DATASET EXTRACT.
--------------------------------
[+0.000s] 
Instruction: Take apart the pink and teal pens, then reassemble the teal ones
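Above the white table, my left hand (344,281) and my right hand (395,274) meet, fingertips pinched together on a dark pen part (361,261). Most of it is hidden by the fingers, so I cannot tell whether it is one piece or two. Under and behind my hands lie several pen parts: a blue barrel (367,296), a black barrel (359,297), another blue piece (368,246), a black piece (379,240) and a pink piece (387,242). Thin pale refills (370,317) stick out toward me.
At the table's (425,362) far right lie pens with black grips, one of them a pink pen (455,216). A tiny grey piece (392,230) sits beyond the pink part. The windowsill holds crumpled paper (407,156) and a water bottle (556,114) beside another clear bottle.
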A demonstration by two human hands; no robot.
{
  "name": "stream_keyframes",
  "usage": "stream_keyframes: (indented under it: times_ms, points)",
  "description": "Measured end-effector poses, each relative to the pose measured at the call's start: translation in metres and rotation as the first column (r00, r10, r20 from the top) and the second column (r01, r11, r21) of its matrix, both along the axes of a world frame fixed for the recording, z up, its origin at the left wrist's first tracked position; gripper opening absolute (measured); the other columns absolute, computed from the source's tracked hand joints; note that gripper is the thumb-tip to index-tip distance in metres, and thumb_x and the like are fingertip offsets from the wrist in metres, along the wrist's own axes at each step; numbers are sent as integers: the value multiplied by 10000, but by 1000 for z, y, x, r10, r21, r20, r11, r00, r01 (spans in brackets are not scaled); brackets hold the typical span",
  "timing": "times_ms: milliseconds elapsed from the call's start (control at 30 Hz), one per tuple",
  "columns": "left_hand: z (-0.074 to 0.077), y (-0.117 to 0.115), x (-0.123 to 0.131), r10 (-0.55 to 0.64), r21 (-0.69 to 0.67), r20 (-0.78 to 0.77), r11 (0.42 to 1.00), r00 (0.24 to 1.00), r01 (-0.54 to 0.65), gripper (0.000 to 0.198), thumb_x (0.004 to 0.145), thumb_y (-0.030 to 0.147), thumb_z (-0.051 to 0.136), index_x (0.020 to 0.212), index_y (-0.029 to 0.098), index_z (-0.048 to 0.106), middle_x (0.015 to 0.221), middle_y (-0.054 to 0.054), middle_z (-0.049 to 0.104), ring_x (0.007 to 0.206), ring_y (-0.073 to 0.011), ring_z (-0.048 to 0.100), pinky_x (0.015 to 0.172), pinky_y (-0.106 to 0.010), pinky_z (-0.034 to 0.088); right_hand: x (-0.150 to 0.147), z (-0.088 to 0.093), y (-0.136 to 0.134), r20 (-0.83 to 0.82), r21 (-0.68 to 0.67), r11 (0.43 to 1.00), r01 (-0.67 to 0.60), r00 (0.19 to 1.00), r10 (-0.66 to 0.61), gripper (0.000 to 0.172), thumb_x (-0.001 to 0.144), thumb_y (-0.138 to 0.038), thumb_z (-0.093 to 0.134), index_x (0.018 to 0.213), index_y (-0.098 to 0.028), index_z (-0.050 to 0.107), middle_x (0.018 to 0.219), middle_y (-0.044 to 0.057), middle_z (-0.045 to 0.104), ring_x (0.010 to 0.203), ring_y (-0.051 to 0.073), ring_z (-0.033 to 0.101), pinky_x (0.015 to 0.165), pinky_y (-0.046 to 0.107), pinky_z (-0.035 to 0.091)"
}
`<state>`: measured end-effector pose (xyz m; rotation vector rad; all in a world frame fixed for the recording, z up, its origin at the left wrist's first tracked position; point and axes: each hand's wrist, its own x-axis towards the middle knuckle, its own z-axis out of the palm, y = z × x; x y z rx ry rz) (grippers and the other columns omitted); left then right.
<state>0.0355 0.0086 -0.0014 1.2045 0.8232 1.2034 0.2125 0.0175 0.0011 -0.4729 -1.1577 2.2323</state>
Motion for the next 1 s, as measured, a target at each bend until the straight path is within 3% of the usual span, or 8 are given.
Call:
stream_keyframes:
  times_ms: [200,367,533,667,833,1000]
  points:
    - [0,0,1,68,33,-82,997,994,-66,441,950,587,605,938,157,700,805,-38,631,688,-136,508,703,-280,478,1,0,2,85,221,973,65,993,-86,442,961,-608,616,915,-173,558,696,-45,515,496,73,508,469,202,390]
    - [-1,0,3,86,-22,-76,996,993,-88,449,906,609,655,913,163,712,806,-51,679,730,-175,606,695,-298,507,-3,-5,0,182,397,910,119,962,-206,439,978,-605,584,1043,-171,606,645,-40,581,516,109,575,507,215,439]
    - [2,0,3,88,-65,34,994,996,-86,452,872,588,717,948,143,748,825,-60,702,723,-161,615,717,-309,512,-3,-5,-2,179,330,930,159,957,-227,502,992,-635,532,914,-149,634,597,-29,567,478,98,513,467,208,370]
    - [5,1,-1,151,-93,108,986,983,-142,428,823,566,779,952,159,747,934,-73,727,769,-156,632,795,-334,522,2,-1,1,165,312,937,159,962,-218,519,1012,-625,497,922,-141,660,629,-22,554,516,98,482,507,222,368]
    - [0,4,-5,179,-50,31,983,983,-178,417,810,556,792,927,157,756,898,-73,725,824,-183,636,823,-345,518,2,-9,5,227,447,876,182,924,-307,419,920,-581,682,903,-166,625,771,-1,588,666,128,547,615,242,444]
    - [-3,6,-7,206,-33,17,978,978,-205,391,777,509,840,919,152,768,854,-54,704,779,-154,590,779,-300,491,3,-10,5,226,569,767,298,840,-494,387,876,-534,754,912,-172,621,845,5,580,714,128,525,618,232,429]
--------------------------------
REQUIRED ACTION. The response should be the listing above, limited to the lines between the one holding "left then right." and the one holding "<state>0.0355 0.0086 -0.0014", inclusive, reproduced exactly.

SOLVED PROBLEM.
`<state>`: measured end-effector pose (xyz m; rotation vector rad; all in a world frame fixed for the recording, z up, its origin at the left wrist's first tracked position; point and axes: each hand's wrist, its own x-axis towards the middle knuckle, its own z-axis out of the palm, y = z × x; x y z rx ry rz) (grippers and the other columns omitted); left then right.
<state>0.0355 0.0086 -0.0014 1.2045 0.8232 1.2034 0.2125 0.0175 0.0011 -0.4729 -1.1577 2.2323</state>

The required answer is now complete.